Cross-Entropy for Multiple Classes
For K-class classification (the output is a probability vector p of length K, summing to 1, produced by softmax), the categorical cross-entropy loss for one example is: L = - sum_{k=1}^{K} y_k * log(p_k) where y is a one-hot vector (all zeros except a 1 at the true class index). This simplifies to: L = - log(p_{true class}) Example: a 3-class problem (cat, dog, bird). True class is dog (index 1). Network output: p = [0.1, 0.7, 0.2]. L = -log(0.7) ≈ 0.357. If instead p = [0.05, 0.9, 0.05]: L = -log(0.9) ≈ 0.105. Less loss, more confident and correct. If instead p = [0.05, 0.1, 0.85]: L = -log(0.1) ≈ 2.30. Much more loss, confident and wrong. The loss the network minimizes in training is typically the average of L over all training examples. This average is called the training loss or empirical risk.
Fill in the blanks.
Classification accuracy (fraction of correct predictions) is what we care about, but accuracy is not differentiable — it does not change smoothly when weights change slightly. Cross-entropy is a smooth, differentiable proxy that we can minimize with gradient descent. A model minimizing cross-entropy indirectly optimizes accuracy, but loss and accuracy can move differently, and you should track both during training.
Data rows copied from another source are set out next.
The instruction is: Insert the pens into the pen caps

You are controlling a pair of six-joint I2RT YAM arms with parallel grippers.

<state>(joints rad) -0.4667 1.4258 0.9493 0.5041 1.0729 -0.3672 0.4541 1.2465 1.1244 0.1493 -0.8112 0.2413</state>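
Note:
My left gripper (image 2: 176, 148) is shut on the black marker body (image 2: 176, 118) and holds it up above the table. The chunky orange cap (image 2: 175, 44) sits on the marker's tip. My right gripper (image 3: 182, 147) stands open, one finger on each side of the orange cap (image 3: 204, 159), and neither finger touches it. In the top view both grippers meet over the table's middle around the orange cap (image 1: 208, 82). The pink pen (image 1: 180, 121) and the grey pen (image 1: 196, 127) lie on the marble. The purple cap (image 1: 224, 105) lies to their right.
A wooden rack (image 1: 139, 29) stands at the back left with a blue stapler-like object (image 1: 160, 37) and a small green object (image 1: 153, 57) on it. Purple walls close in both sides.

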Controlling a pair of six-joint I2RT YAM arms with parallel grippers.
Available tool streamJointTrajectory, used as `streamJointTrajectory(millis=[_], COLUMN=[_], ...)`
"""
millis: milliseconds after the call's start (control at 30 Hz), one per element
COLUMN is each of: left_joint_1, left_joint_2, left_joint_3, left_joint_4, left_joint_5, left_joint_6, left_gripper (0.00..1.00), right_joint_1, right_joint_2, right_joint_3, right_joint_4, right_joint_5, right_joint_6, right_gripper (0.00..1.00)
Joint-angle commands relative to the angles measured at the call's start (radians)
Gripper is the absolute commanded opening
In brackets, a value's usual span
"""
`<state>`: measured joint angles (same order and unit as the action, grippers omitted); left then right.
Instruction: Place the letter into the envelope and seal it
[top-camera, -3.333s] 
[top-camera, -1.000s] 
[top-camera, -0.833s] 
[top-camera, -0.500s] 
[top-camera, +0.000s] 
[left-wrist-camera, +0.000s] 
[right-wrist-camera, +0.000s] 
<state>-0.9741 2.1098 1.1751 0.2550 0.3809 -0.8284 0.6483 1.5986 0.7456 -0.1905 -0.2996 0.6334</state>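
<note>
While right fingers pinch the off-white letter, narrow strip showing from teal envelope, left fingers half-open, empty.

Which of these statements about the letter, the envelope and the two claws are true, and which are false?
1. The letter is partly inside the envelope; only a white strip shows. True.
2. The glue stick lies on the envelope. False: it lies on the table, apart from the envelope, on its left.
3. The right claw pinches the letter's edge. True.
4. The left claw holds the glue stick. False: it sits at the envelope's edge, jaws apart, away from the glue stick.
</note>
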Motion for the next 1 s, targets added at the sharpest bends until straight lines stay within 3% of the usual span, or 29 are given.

A binary classifier outputs p = 0.9 for an example with true label y = 0. What is the cross-entropy loss, and what does this tell you?
For a regression problem with true value y = 100 and two models with predictions 95 and 110 respectively, which model has higher MSE loss, and why?
Design a Loss Scenario
- Step 1: Imagine a medical diagnostic model that predicts whether a patient has a serious disease (y=1) or not (y=0).
- Step 2: Describe two error types: a false negative (predicts 'no disease' when disease is present) and a false positive (predicts 'disease' when none is present).
- Step 3: For each error type, compute the cross-entropy loss when the model's predicted probability is 0.05 (highly confident wrong prediction). Use L = -log(p) for false negatives and L = -log(1-p) for false positives.
- Step 4: Discuss: in the medical context, which type of error is more dangerous? Does the symmetric cross-entropy loss capture this asymmetry, or would a different loss function be needed?
- Step 5: Research or brainstorm: what is a 'weighted loss' and how could it address your concern?